Comment 13 for bug 1350831

Revision history for this message
Mike Rylander (mrylander) wrote :

Thanks for asking, Jeff.

Sure, the first one I thought might be an example, title browse search for "big bang", was indeed one. There are different titles under "Big bang" and "The big bang", unsurprisingly. Then I tried a title browse for "girl", and found "A Girl" and "The Girl" and "Girl", all different titles by different authors (and different formats). Similarly, I did a title browse for "stone" and got actually-different titles (and formats) of "stone" and "the stone".

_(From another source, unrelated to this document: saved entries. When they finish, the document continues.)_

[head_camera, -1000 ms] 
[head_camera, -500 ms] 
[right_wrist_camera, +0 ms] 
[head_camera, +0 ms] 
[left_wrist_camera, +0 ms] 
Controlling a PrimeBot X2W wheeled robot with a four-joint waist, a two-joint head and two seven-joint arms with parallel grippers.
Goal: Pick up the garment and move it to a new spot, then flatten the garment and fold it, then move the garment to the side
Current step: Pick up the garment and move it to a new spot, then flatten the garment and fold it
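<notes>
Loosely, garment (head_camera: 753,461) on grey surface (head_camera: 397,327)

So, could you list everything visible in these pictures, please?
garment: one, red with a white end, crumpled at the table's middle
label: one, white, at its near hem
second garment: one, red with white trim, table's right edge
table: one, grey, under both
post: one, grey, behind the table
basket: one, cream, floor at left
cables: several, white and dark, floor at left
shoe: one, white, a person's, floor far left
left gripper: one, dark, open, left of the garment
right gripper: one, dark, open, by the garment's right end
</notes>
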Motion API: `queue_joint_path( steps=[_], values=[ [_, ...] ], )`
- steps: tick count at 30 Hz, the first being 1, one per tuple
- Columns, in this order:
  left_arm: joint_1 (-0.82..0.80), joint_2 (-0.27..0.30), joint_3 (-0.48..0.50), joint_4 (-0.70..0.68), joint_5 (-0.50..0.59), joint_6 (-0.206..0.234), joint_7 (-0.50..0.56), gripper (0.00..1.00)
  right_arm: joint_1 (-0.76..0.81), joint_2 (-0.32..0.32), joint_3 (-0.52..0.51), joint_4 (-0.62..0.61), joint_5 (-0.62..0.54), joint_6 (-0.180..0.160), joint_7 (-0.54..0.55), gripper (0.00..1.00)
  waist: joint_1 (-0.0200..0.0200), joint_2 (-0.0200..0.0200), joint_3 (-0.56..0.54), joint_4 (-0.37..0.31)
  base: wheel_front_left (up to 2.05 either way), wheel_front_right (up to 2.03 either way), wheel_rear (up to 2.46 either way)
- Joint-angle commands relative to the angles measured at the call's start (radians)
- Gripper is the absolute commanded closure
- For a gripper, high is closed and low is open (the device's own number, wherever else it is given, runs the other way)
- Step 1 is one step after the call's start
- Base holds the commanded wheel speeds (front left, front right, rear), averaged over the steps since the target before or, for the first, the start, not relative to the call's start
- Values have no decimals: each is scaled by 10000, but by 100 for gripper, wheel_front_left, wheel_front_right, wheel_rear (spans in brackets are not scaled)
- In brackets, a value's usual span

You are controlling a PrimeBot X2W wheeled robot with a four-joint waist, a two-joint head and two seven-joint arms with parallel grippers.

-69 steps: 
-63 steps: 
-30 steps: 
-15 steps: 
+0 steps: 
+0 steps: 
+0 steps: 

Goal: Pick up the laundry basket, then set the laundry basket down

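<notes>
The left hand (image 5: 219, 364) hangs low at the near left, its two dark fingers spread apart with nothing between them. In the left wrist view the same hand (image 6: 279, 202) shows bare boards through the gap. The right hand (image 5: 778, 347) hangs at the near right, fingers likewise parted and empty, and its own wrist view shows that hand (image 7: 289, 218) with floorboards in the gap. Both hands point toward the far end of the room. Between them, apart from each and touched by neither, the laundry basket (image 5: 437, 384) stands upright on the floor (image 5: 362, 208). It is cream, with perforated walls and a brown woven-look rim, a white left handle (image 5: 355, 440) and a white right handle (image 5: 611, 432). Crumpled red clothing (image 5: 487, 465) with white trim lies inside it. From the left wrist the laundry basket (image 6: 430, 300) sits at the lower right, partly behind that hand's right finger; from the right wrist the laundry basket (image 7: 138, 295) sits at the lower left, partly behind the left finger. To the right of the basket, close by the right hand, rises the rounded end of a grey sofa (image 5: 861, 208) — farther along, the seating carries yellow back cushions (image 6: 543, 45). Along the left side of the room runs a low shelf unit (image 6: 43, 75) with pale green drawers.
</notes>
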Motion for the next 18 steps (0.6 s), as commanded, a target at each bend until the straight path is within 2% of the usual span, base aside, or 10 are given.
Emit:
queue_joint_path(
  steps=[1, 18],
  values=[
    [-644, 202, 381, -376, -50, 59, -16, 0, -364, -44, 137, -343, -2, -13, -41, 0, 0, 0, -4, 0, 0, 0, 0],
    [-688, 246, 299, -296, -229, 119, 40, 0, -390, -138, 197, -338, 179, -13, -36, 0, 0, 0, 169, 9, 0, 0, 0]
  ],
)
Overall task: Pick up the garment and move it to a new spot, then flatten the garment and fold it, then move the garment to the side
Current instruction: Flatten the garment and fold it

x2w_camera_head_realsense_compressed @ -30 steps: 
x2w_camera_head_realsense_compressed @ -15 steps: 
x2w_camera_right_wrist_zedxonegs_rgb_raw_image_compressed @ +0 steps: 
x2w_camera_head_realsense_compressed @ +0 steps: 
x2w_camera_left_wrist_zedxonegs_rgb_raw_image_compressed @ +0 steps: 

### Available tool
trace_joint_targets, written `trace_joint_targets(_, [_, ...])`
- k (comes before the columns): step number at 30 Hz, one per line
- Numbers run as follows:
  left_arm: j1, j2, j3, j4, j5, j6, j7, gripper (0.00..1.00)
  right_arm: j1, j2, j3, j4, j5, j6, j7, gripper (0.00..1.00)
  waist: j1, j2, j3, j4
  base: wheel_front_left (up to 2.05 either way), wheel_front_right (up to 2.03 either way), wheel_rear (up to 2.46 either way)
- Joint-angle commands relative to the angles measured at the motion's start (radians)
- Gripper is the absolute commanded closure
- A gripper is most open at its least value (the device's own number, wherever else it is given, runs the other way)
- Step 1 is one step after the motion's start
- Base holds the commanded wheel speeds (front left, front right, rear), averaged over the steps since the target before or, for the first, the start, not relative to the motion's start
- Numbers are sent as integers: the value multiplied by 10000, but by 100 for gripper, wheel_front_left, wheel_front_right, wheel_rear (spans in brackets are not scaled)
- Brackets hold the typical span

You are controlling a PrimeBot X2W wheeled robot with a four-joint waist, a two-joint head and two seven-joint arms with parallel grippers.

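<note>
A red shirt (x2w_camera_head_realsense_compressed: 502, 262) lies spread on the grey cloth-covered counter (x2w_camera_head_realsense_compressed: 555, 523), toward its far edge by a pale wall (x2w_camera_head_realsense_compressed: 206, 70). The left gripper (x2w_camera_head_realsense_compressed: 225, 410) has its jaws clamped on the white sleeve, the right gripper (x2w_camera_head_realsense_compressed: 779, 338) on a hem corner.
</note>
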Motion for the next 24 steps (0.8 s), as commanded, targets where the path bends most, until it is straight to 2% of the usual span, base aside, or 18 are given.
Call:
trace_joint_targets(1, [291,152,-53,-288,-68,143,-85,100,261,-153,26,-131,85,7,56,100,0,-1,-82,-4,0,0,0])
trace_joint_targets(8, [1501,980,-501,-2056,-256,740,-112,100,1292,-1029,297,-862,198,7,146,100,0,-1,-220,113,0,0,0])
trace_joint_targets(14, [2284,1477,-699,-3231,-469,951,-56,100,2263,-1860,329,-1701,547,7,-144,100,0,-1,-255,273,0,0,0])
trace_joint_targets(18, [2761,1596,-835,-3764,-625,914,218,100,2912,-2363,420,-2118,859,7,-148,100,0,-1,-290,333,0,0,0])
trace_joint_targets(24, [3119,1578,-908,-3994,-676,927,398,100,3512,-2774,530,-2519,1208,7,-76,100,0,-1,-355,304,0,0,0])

That's just the easy stuff that I guessed might happen in a couple minutes on a test server. I can probably come up with some cross-language ones as well, which would be even more problematic for patrons, IMO.

Anyway, the point of all this is I believe we should fix the issue at the correct layer (which I see as configurably defining the meaning of "sameness" by normalizing "real value" strings in predetermined and predictable ways -- read: normalizers), and I strongly disagree that the offered patch is indeed changing things at the correct layer.

For the room generally: is it perhaps the issue that nobody wants to tackle creating (or verifying we have already) an appropriate ISBD-trimming normalizer? I really don't want to be re-implementing browse in a year or two because "it's broken and doesn't respect the data as cataloged".